- Directions -
An exact copy of the data is needed, one that excludes all pictures.

- Collected data -

########

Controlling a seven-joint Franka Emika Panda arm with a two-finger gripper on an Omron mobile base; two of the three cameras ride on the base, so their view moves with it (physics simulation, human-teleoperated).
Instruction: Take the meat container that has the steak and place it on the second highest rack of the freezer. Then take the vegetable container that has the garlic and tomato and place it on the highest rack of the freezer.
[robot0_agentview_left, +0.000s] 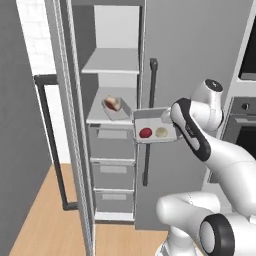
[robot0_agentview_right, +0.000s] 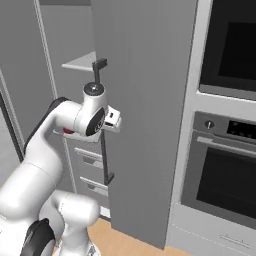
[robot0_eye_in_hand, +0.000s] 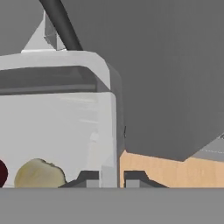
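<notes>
Left base view: the freezer (robot0_agentview_left: 115, 30) stands open, and the meat container (robot0_agentview_left: 116, 107) with the steak (robot0_agentview_left: 112, 103) rests on the second shelf from the top. The arm holds the vegetable container (robot0_agentview_left: 155, 127) in the air just right of that shelf, tomato (robot0_agentview_left: 145, 132) and garlic (robot0_agentview_left: 161, 132) inside.

Right base view: the container (robot0_agentview_right: 112, 121) pokes out past the wrist beside the door handle (robot0_agentview_right: 101, 120).

Hand view: the claw (robot0_eye_in_hand: 113, 177) is pinched tight on the container's wall (robot0_eye_in_hand: 111, 131) (one tip each side), garlic (robot0_eye_in_hand: 38, 174) at lower left.

Meat container (robot0_agentview_left: 116, 106) on freezer (robot0_agentview_left: 112, 119) shelf
</notes>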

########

- Written answer -
Controlling a seven-joint Franka Emika Panda arm with a two-finger gripper on an Omron mobile base; two of the three cameras ride on the base, so their view moves with it (physics simulation, human-teleoperated).
Instruction: Take the meat container that has the steak and place it on the second highest rack of the freezer. Then take the vegetable container that has the garlic and tomato and place it on the highest rack of the freezer.
[robot0_agentview_left, +0.000s] 
[robot0_agentview_right, +0.000s] 
[robot0_eye_in_hand, +0.000s] 
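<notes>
Left base view: the freezer (robot0_agentview_left: 115, 30) stands open, and the meat container (robot0_agentview_left: 116, 107) with the steak (robot0_agentview_left: 112, 103) rests on the second shelf from the top. The arm holds the vegetable container (robot0_agentview_left: 155, 127) in the air just right of that shelf, tomato (robot0_agentview_left: 145, 132) and garlic (robot0_agentview_left: 161, 132) inside.

Right base view: the container (robot0_agentview_right: 112, 121) pokes out past the wrist beside the door handle (robot0_agentview_right: 101, 120).

Hand view: the claw (robot0_eye_in_hand: 113, 177) is pinched tight on the container's wall (robot0_eye_in_hand: 111, 131) (one tip each side), garlic (robot0_eye_in_hand: 38, 174) at lower left.

Meat container (robot0_agentview_left: 116, 106) on freezer (robot0_agentview_left: 112, 119) shelf
</notes>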

What came before makes up the full response.